Le ministère évoque la possibilité d’élargir ultérieurement la production nationale à ces sous-composants. Mais rien n’est garanti. La logique économique pourrait bien l’emporter sur la logique stratégique, comme cela s’est produit pendant des décennies. Produire des amorces et des poudres en France nécessite des investissements lourds, une maîtrise technique pointue et des volumes suffisants pour rentabiliser l’outil. Avec 75 millions de munitions par an, on est loin des cadences qui permettraient une véritable autonomie industrielle.

Le test de la haute intensité

Le ministère des Armées justifie ce projet par la nécessité de « couvrir de façon pérenne à la fois le besoin d’entraînement et la capacité à soutenir un conflit de haute intensité ». La formule mérite qu’on s’y arrête. Un conflit de haute intensité, c’est précisément le type de situation où la consommation de munitions explose. En Ukraine, les armées tirent des millions de cartouches chaque mois. Les stocks occidentaux, jugés confortables en temps de paix, se sont révélés dangereusement insuffisants.

Avec 75 millions de munitions par an, l’usine de Clérieux permettra-t-elle vraiment de soutenir un effort de guerre prolongé ? Le chiffre peut sembler impressionnant. Mais rapporté aux besoins d’une armée moderne engagée dans un conflit de haute intensité, il devient vite dérisoire.

Un choix industriel révélateur

Le choix du groupement FN Herstal mérite également d’être souligné. L’entreprise belge est l’un des fabricants d’armes légères les plus réputés au monde, et elle équipe déjà une partie des forces françaises. Mais confier à un acteur étranger la production de munitions sur le sol national, même dans le cadre d’un groupement incluant des entreprises françaises comme Cheditte et Nobelsport, pose une question de fond. La souveraineté industrielle se résume-t-elle à la localisation géographique de l’usine, ou implique-t-elle aussi la maîtrise capitalistique et technologique ?

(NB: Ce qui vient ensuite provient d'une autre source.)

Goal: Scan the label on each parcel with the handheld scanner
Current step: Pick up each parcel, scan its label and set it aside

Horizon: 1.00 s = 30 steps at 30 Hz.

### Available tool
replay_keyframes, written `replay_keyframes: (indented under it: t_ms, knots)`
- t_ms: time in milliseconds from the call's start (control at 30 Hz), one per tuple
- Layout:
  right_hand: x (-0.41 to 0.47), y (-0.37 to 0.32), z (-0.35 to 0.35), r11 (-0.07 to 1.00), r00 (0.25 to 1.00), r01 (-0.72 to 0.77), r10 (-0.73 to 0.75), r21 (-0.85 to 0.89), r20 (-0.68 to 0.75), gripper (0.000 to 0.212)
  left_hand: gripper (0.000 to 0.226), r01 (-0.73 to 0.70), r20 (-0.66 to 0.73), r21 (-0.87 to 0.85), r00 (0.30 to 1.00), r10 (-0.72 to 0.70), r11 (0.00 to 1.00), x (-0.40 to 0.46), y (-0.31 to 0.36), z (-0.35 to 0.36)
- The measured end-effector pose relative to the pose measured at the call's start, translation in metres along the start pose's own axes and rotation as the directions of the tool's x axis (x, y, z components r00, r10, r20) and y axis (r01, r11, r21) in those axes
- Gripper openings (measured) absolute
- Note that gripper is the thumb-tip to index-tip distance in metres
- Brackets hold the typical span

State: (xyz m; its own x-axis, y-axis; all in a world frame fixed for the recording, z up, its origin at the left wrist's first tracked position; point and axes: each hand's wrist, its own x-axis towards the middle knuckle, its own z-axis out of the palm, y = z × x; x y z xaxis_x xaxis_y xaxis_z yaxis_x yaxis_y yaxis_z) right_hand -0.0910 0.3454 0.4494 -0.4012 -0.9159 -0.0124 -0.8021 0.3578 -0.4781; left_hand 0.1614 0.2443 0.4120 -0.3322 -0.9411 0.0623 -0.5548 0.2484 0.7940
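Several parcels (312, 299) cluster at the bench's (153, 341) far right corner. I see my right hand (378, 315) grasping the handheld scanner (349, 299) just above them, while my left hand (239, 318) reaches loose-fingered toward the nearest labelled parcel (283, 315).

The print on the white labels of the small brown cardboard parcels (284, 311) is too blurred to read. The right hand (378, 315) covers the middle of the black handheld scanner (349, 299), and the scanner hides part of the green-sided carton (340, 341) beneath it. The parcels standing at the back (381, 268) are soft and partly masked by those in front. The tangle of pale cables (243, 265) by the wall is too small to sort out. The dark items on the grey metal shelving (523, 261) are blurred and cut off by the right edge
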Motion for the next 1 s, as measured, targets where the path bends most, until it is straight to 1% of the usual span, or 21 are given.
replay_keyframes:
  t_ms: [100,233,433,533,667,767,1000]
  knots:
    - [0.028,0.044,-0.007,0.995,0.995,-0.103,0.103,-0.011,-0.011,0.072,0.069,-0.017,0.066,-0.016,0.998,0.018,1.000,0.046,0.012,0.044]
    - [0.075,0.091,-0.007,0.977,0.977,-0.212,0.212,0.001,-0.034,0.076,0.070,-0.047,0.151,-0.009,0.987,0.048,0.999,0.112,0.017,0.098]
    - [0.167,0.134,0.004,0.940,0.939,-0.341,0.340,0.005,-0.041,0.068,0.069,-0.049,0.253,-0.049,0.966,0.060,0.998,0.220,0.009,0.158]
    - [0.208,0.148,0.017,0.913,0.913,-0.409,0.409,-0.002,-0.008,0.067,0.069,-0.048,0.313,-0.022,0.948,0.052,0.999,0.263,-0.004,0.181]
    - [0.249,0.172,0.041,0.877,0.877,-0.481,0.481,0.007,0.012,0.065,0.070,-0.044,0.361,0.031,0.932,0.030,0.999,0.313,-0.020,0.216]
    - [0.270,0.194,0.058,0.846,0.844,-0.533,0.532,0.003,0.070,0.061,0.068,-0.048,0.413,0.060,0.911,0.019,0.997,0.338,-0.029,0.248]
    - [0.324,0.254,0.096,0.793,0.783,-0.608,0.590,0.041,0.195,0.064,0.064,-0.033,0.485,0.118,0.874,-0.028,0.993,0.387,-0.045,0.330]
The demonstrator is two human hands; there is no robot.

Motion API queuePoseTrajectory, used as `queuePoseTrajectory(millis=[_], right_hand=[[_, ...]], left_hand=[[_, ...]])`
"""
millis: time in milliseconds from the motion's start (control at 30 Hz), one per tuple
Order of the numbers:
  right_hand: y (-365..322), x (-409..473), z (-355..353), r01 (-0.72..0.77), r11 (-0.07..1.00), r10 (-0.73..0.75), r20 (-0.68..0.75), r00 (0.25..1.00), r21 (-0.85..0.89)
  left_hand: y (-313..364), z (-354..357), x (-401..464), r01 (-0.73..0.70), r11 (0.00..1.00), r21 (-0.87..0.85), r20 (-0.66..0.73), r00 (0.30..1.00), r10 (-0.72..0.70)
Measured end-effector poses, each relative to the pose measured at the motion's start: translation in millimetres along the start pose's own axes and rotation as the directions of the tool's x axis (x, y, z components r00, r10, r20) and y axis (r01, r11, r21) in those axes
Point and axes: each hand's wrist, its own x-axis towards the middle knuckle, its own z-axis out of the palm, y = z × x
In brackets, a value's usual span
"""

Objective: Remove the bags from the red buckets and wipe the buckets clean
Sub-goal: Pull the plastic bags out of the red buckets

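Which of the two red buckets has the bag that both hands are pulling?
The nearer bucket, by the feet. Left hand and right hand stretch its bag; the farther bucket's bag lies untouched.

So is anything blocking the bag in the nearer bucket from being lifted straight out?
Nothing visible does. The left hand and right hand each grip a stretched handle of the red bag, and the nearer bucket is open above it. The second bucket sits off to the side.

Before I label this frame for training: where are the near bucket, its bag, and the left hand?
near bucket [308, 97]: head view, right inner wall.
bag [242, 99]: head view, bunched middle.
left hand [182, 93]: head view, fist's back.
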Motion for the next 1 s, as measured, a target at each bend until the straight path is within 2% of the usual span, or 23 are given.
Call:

Le ministère ne précise pas les conditions contractuelles, ni les garanties obtenues en cas de crise. On peut imaginer que des clauses de sauvegarde ont été négociées. Mais l’expérience montre que les engagements juridiques ne pèsent pas lourd face aux réalités géopolitiques. Si la Belgique, ou l’Union européenne, décidait demain de limiter les exportations de composants critiques, la France se retrouverait de nouveau dépendante.

Une leçon tardive

Ce projet de réindustrialisation, aussi tardif soit-il, témoigne d’une prise de conscience. Pendant des années, les autorités françaises ont cru pouvoir externaliser la production de biens jugés banals, y compris dans le domaine militaire. Le réveil est brutal. La souveraineté ne se décrète pas, elle se construit, et elle coûte cher. Produire en France des munitions de petit calibre ne sera jamais aussi rentable que de les acheter en série à l’étranger. Mais le coût de la dépendance, lui, se mesure en termes de sécurité nationale.

Reste à savoir si cette première étape sera suivie d’autres. La signature du marché est prévue pour l’été 2026, la production démarrera en 2029. D’ici là, les forces françaises continueront à dépendre de fournisseurs étrangers. Et la question de la montée en puissance, si les besoins venaient à exploser, reste entière. Une usine de 75 millions de munitions par an, c’est un début. Mais ce n’est qu’un début.